Der Zentralrat hat deshalb die Kampagne »Stop repeating Stories« gestartet, die sich mit der Erzählung von Geschichten, die aus den 1930er Jahren stammen könnten, aber in unserer Zeit passiert sind, genau gegen diese Empathielosigkeit richtet.
Es geht dabei keinesfalls um einen historischen Vergleich. Es heißt nicht »Stop repeating HISTORY«, sondern »STORIES«. Die Geschichten erinnern an damals und wir brauchen Empathie mit den Betroffenen, um dieser Entwicklung Einhalt zu gebieten. Öffentliches Gedenken ist dabei ebenso wichtig. In Deutschland wird bereits seit 1996 der »Tag des Gedenkens an die Opfer des Nationalsozialismus« begangen.
Die jüdische Perspektive gehört elementar zu unserer Erinnerungskultur.
Mit seinem diesjährigen Thema der Gedenkstunde zur »generationenübergreifenden Aufarbeitung des Holocaust« setzt der Bundestag ein wichtiges Zeichen. Die sogenannte Zweite Generation, die Nachfolgegeneration der Zeitzeugen, nimmt in der Zukunft unserer Erinnerungskultur eine entscheidende Rolle ein. Es braucht diese Stimmen, die all diese Geschichten noch aus erster Hand erfahren haben.

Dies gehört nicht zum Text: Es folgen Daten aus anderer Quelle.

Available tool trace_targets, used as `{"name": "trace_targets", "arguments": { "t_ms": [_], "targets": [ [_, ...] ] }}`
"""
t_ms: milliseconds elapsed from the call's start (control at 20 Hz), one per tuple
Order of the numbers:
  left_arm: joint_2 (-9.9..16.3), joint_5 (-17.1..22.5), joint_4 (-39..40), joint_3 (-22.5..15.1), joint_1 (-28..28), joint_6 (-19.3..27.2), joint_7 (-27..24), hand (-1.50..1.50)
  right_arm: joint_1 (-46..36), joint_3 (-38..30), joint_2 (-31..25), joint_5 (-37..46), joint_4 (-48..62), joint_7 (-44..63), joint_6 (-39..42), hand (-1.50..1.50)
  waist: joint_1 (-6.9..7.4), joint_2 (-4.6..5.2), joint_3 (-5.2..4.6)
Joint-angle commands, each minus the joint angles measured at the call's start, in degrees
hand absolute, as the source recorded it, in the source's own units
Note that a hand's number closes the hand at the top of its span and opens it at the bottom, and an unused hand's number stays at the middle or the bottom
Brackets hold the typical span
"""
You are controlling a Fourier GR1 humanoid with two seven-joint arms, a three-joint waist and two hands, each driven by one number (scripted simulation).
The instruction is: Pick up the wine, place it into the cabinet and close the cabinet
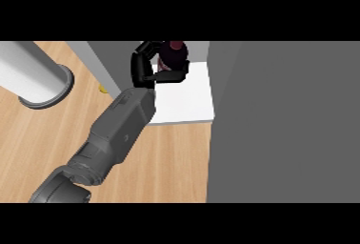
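Near edge, lower left: grey forearm [116,133], rising diagonally up and right from the bottom of the view toward the cabinet

Beneath it: wooden surface [169,162], light planks, bare across the lower middle

Right half of view: large grey panel [288,124], flat, running top to bottom, its left edge bordering the white shelf; cannot tell whether door or wall

Left, further back: white cylinder [32,71] with grey flared base, standing on the surface, well apart from the arm

Beside the arm's left edge: small yellow item [103,89], mostly hidden, kind not discernible

Middle distance: white shelf [186,102] inside the cabinet, framed by a grey wall on its left and the panel on its right

Far end of arm: left robot hand [158,66], black, fingers and thumb curled round the wine, gripping it

Furthest: wine [175,53], dark red bottle, at the back of the shelf, held within the hand, over the white shelf; contact with shelf not discernible

Right robot hand: not shown in the view
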Motion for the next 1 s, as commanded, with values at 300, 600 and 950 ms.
{"name": "trace_targets", "arguments": {
  "t_ms": [300,600,950],
  "targets": [
    [1.6,-1.4,5.7,0.8,-0.1,2.4,-0.9,-1.5,3.3,0.2,0.5,-3.0,-5.3,0.5,0.2,-1.5,-0.94,0.67,-0.17],
    [0.3,-2.6,6.9,0.5,0.7,4.9,-1.6,-1.5,2.2,2.8,1.7,-0.1,-4.3,-0.5,-0.6,-1.5,-0.43,0.61,-0.19],
    [0.7,-4.1,8.0,-0.4,0.9,6.7,-0.9,-1.5,-0.9,-0.6,-0.3,-2.7,-2.8,1.8,-1.1,-1.5,-0.41,0.69,-0.21]
  ]
}}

Dieser Tage haben wir Tu biSchevat gefeiert, das Neujahr der Bäume. Er erinnert an das Gebot G’ttes: Wenn ihr in das Land kommt, sollt ihr allerlei Bäume pflanzen! Er ist ein positiver Feiertag, denn er feiert das Leben, L’Chaim: eine unserer Grundüberzeugungen. Neues Leben kann nur blühen, wenn wir uns an das Vergangene erinnern. Das ist eine Perspektive, die Jüdinnen und Juden in unsere deutsche Erinnerungskultur einbringen.
Es gibt einen Unterschied dabei, Geschichte als etwas zu begreifen, das anderen in der Vergangenheit passiert ist und sich an etwas zu erinnern, das einem selbst widerfahren ist. Diese jüdische Perspektive gehört elementar zu unserer Erinnerungskultur.
Der Autor ist Präsident des Zentralrats der Juden in Deutschland.